The challenges continued piling up. String Theory, which started with so much promise, resulted in an almost infinite landscape of models for a universe, making it basically useless, since it gave no way to choose between them. The ‘Hubble Constant’, a measure of the age of the universe, had been found to a greater and greater accuracy, which astronomers could celebrate – except that one way of measuring it gave one result, and another way of measuring it gave a different, incompatible, result.

Most recently data from the James Webb Telescope, in orbit for a couple of years now, has given us even greater challenges. Apparently galaxies have existed in quite sophisticated form, even much earlier in the universe’s history than a model that leaves it all to gravity can accept. What should we do, throw out gravity as we know it?
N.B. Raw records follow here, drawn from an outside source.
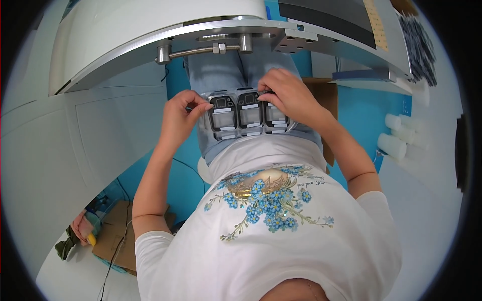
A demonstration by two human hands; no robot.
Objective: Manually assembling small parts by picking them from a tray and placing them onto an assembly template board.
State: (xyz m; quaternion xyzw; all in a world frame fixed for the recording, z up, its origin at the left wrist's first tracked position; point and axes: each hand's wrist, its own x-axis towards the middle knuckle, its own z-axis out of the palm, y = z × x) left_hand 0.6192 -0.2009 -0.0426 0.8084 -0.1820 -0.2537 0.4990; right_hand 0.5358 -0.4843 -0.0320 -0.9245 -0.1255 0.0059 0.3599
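Observation:
On my lap lies a clear plastic tray [251, 132] with several black rectangular frames in it, each bearing white strips. At the tray's left edge is my left hand [182, 114], its thumb and fingers closed in a pinch by the top corner of the left black frame [223, 113]. My right hand [288, 94] reaches over the tray from the right. Its thumb and forefinger come together between the middle black frame [250, 109] and the right black frame [275, 116], whose top it partly covers. What lies between those fingertips is too small to make out.
Just beyond my knees stands a white machine [165, 15] with a curved metal edge and a threaded rod [203, 51]. White plastic cups [391, 145] are on the right. A cardboard box [321, 100] is by my right leg, another carton [113, 233] lies lower left, with cables [118, 246] nearby.

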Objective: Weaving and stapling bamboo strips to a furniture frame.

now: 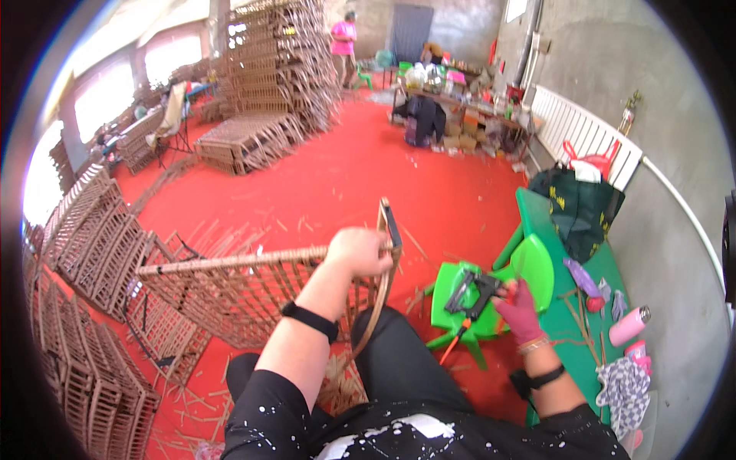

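My left hand (357,251) is closed around the upper corner of a brown woven rattan panel (238,295), which leans out to the left in front of my legs. A curved strip of its frame bends down beside my knee. On the right, my right hand (523,313), in a dark pink glove, has its fingers round one end of a black and grey staple gun (477,296). The staple gun is over the seat of a bright green plastic chair (537,264). A thin orange piece (456,341) slants down below it; its kind is unclear.
Stacked woven panels (84,368) line the left, with a tall stack (268,61) at the back. Rattan scraps litter the red floor (330,184). A green bench (567,330) holds a dark bag (579,207) and a pink bottle (629,326). A person in pink (343,34) stands far off.
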The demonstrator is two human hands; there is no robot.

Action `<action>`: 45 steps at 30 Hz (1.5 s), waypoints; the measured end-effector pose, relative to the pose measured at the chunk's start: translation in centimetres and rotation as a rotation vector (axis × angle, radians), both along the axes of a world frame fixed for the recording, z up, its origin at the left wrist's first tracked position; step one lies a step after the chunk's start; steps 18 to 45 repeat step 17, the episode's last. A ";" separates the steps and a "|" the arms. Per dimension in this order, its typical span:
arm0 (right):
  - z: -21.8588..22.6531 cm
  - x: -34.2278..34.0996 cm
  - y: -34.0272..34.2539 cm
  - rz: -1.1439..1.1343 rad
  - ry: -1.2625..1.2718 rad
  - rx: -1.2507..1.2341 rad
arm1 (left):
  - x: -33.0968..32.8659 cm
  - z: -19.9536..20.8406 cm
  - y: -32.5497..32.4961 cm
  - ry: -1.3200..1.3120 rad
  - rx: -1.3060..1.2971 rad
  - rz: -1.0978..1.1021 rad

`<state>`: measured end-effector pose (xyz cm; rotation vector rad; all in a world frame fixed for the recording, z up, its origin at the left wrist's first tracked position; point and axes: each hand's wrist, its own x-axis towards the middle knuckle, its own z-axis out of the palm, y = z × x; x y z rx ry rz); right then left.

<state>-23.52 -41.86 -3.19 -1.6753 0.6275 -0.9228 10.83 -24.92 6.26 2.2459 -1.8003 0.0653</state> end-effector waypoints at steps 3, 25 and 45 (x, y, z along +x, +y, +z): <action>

Meanwhile, actually over a period of several decades, a new perspective has been growing, that the universe exists within Original Consciousness. Initially rejected out of hand by the vast majority of physicists, today the piling up of problematic data has caused at least a substantial minority to seriously consider it. In the field of biology, even more scientists are investigating this approach.

This radical proposal clearly opens up the possibility of a Creator since, after all, an Original Consciousness seems like it could well be a Being with intention and purpose. Consciousness is what we might think of as mind, after all. The Scientific and Medical Network, a British association of open-minded people with interest in science, has been creating materials explaining how the universe could be created within consciousness over a period of years. Most of the people involved refer to Source rather than God, due to the unfortunate reputation of the Judeo-Christian God that has emerged in some western circles over the last century or so, but generally there is agreement that a Creator is needed.

Unification Thought has no problem with the idea that creation results from, or within, the mind of God, as we see from the four position foundation describing the logos and leading to pre-energy and pre-matter. But what is most importantly emphasized in Unification Thought is the heart of God, whereas the scientific aspects of the consciousness model tend to leave this out. Therefore purpose is less emphasized in scientific models including consciousness, which is where Unification Thought can contribute to the debate.

Biologists meanwhile have made very serious, credible progress in uncovering the teleological aspects within evolution. Michael Levin’s YouTube ‘Nothing in biology makes sense without teleology’ explains the discoveries that have led biologists to radically alter their perspective on this, given how Darwin’s models precisely disputed the whole idea of teleology (intrinsic purpose) in biological organisms.

Physics is showing interest in this, at least at the edges, and attempting to integrate an array of models of consciousness and purpose into its models. Basically, to re-integrate God. So far, the actual evidence itself seems to be driving this radical step. If this turn continues, we are entering a radically different scientific era, one much more friendly to spirit.